Managing a project can require a plethora of different types of documents for planning, tracking and reporting. Documents have a role in each phase of a project life cycle, helping to keep the project moving forward. On the same token, however, documents need managing themselves or they overtake the process they’re supposed to facilitate. As they guide their projects, project managers can easily fall into the trap of producing an overload of documents that cloud the project objectives with repetitive information, ultimately contributing to a project’s failure. Poorly managed documents can confuse the actual status of a project, create turmoil and frustrate those who want answers and those who need to deliver. Sound project document management determines whether information flows effectively through project teams and stakeholders or turns into barriers that cause projects to miss their milestones, or go over budget or scope.

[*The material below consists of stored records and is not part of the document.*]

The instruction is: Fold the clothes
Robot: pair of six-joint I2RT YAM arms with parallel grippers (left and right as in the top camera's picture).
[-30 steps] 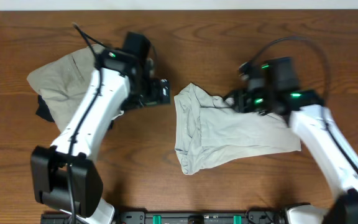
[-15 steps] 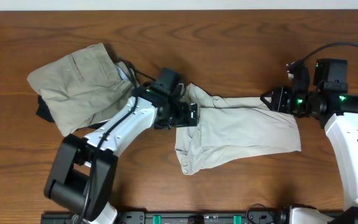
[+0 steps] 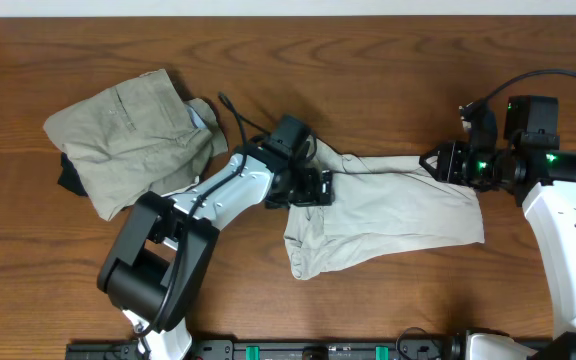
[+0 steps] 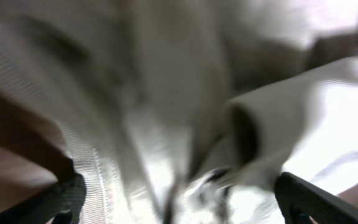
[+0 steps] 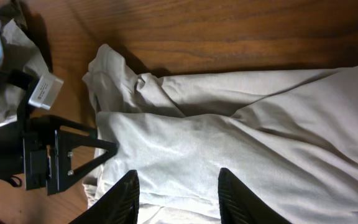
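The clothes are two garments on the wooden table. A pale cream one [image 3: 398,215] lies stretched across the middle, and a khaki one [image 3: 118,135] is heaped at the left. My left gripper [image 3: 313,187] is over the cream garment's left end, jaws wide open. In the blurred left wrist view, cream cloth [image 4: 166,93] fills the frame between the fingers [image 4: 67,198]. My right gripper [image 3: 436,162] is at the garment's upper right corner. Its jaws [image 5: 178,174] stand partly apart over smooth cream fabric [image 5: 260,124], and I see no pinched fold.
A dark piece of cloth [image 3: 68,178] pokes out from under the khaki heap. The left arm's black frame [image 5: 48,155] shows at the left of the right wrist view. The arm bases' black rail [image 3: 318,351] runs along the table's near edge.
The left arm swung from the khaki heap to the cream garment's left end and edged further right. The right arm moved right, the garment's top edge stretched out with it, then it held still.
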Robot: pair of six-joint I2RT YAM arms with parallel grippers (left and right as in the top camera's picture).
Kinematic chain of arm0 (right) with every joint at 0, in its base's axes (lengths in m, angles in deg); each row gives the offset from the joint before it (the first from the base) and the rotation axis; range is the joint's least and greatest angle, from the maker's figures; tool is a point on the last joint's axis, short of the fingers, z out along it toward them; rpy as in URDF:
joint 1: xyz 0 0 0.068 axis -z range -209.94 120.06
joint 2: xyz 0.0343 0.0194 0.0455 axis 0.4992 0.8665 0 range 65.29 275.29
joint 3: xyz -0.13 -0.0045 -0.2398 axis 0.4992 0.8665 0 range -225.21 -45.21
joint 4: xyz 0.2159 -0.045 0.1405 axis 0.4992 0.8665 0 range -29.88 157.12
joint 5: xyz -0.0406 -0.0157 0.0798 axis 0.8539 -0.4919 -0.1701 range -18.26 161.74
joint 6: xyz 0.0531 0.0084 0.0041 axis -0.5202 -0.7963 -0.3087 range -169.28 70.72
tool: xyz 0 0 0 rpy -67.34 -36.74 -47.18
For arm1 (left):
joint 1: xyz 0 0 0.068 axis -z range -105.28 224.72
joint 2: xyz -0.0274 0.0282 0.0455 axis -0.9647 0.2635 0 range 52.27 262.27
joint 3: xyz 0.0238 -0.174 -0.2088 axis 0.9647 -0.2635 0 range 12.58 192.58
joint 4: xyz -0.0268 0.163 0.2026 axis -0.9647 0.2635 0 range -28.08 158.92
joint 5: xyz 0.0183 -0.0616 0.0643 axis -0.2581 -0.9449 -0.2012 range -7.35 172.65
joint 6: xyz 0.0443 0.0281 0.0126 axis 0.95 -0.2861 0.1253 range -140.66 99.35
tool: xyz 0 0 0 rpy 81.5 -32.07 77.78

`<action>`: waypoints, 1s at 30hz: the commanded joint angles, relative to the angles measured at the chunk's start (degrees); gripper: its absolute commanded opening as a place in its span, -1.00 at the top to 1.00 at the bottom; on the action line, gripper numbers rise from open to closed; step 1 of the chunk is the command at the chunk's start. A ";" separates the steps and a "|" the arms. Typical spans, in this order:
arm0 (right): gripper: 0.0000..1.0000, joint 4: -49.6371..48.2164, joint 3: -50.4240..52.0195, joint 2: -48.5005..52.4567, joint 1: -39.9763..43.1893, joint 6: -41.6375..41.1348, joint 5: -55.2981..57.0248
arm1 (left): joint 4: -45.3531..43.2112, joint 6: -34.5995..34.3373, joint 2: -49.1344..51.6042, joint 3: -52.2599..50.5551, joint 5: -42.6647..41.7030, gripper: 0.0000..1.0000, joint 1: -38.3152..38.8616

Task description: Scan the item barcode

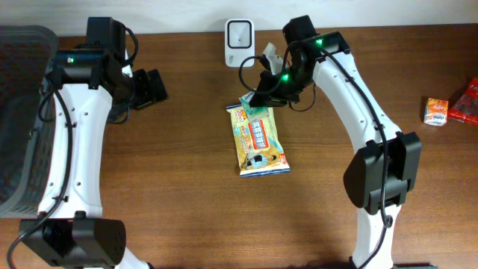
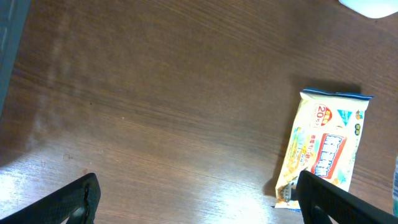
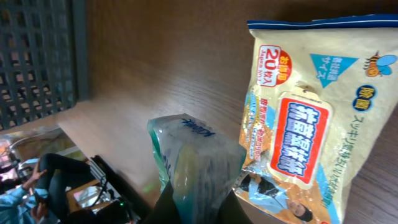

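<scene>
Right claw grips clear packet — above yellow pouch (mesh basket leftward).

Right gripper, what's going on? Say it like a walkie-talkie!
Right gripper shut on small greenish packet. Left gripper open, off to the side. Yellow pack lies flat beside the packet. White scanner just beyond.

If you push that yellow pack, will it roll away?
Probably not: the yellow pack lies flat on the table, so it should slide. Its thin, wrinkly wrapper suggests it would flop when lifted.
</scene>
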 commanded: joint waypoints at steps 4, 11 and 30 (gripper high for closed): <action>0.92 -9.49 -0.81 -0.85 0.44 2.05 -11.43 | -0.11 -0.55 -0.20 0.13 -0.20 -0.98 -0.09; 0.92 -47.17 -0.79 2.67 -2.16 8.31 41.55 | -0.11 -0.55 -0.20 0.13 -0.20 -0.98 -0.04; 0.92 -32.79 -0.81 3.41 22.08 -0.17 56.59 | -0.11 -0.55 -0.20 0.13 -0.20 -0.98 -0.04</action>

When the documentation of a project is poorly managed it leads to:
- Opacity – Project managers, team members and stakeholders have an unclear picture of project statuses and related work. Project documents do not exchange relevant up-to-date information, creating redundancies and confusion.
- Loss of key information – Many project managers do not store their project documentation in a single place. Some files might be saved on the desktop, others on a server and some in storage software like Google Drive. The information in these documents can be lost or so difficult to access it might as well be lost. Lack of accurate data means incorrect information could end up in decision-making reports or shared with stakeholders.
- Hindered collaboration – Without data being stored in one central location that is accessible to project managers, proper resources and stakeholders it can be almost impossible to find, leading to collaboration taking a major hit. If resources are working on the same document but from two separate stages in the process, collaboration abilities will be obstructed.